Work task » All of the data is to be set down again without any alteration.

*** Block opens ***

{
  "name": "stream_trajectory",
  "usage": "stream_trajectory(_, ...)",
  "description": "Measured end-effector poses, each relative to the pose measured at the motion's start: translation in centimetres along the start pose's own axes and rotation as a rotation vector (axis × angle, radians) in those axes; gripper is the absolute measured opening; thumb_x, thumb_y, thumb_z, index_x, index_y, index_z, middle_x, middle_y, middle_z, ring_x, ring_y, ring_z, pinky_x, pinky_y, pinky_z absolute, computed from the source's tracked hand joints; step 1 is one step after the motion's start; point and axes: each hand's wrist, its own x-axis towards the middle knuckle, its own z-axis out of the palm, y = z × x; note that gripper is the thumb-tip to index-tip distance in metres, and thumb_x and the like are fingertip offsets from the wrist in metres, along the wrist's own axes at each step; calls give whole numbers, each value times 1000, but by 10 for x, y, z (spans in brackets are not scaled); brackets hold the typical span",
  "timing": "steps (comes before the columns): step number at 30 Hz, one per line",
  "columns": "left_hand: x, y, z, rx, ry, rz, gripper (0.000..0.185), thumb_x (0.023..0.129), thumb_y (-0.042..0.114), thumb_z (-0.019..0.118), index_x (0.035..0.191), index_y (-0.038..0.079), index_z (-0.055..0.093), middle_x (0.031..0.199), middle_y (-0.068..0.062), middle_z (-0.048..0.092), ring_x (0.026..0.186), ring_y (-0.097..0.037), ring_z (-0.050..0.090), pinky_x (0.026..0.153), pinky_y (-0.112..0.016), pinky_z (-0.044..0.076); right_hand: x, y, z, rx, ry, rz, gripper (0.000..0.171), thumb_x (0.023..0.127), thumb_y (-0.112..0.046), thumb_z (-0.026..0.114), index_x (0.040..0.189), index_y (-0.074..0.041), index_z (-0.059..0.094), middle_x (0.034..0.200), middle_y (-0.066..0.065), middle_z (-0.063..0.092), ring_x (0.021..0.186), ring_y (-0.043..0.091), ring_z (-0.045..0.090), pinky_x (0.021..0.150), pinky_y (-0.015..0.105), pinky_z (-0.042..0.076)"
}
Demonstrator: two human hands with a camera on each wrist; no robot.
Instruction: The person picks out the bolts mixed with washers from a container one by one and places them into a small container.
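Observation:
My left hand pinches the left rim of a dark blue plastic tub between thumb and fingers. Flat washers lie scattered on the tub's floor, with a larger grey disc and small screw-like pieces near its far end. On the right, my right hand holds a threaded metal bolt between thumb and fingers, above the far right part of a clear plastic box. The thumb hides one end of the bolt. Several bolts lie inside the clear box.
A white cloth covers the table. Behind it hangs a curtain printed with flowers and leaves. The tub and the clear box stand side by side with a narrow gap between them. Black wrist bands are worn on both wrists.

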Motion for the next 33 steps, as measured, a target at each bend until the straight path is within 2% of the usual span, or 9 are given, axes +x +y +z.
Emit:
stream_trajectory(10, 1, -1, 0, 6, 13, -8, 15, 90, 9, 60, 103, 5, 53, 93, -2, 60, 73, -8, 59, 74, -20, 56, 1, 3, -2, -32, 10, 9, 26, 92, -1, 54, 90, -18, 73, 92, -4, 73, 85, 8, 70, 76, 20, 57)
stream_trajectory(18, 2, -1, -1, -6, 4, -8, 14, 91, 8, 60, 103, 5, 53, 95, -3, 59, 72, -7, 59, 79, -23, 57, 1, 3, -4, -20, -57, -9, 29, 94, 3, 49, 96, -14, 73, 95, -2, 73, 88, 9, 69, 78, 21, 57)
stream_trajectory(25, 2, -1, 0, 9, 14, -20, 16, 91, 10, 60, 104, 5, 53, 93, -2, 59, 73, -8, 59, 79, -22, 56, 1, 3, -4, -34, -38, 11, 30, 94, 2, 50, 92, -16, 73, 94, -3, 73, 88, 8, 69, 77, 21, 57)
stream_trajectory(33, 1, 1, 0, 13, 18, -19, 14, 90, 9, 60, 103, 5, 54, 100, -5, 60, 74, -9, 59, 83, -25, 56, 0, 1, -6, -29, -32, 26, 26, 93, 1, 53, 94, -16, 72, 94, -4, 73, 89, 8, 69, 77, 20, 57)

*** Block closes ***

Reply to the exercise »
{
  "name": "stream_trajectory",
  "usage": "stream_trajectory(_, ...)",
  "description": "Measured end-effector poses, each relative to the pose measured at the motion's start: translation in centimetres along the start pose's own axes and rotation as a rotation vector (axis × angle, radians) in those axes; gripper is the absolute measured opening; thumb_x, thumb_y, thumb_z, index_x, index_y, index_z, middle_x, middle_y, middle_z, ring_x, ring_y, ring_z, pinky_x, pinky_y, pinky_z absolute, computed from the source's tracked hand joints; step 1 is one step after the motion's start; point and axes: each hand's wrist, its own x-axis towards the middle knuckle, its own z-axis out of the palm, y = z × x; note that gripper is the thumb-tip to index-tip distance in metres, and thumb_x and the like are fingertip offsets from the wrist in metres, along the wrist's own axes at each step; calls give whole numbers, each value times 1000, but by 10 for x, y, z (spans in brackets are not scaled); brackets hold the typical span",
  "timing": "steps (comes before the columns): step number at 30 Hz, one per line",
  "columns": "left_hand: x, y, z, rx, ry, rz, gripper (0.000..0.185), thumb_x (0.023..0.129), thumb_y (-0.042..0.114), thumb_z (-0.019..0.118), index_x (0.035..0.191), index_y (-0.038..0.079), index_z (-0.055..0.093), middle_x (0.031..0.199), middle_y (-0.068..0.062), middle_z (-0.048..0.092), ring_x (0.026..0.186), ring_y (-0.097..0.037), ring_z (-0.050..0.090), pinky_x (0.026..0.153), pinky_y (-0.112..0.016), pinky_z (-0.044..0.076); right_hand: x, y, z, rx, ry, rz, gripper (0.000..0.171), thumb_x (0.023..0.127), thumb_y (-0.112..0.046), thumb_z (-0.026..0.114), index_x (0.040..0.189), index_y (-0.074..0.041), index_z (-0.059..0.094), middle_x (0.034..0.200), middle_y (-0.066..0.065), middle_z (-0.063..0.092), ring_x (0.021..0.186), ring_y (-0.043..0.091), ring_z (-0.045..0.090), pinky_x (0.021..0.150), pinky_y (-0.015..0.105), pinky_z (-0.042..0.076)"
}
Demonstrator: two human hands with a camera on each wrist; no robot.
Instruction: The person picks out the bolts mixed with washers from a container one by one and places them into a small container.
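Observation:
My left hand pinches the left rim of a dark blue plastic tub between thumb and fingers. Flat washers lie scattered on the tub's floor, with a larger grey disc and small screw-like pieces near its far end. On the right, my right hand holds a threaded metal bolt between thumb and fingers, above the far right part of a clear plastic box. The thumb hides one end of the bolt. Several bolts lie inside the clear box.
A white cloth covers the table. Behind it hangs a curtain printed with flowers and leaves. The tub and the clear box stand side by side with a narrow gap between them. Black wrist bands are worn on both wrists.
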
Motion for the next 33 steps, as measured, a target at each bend until the straight path is within 2% of the usual span, or 9 are given, axes +x +y +z.
Emit:
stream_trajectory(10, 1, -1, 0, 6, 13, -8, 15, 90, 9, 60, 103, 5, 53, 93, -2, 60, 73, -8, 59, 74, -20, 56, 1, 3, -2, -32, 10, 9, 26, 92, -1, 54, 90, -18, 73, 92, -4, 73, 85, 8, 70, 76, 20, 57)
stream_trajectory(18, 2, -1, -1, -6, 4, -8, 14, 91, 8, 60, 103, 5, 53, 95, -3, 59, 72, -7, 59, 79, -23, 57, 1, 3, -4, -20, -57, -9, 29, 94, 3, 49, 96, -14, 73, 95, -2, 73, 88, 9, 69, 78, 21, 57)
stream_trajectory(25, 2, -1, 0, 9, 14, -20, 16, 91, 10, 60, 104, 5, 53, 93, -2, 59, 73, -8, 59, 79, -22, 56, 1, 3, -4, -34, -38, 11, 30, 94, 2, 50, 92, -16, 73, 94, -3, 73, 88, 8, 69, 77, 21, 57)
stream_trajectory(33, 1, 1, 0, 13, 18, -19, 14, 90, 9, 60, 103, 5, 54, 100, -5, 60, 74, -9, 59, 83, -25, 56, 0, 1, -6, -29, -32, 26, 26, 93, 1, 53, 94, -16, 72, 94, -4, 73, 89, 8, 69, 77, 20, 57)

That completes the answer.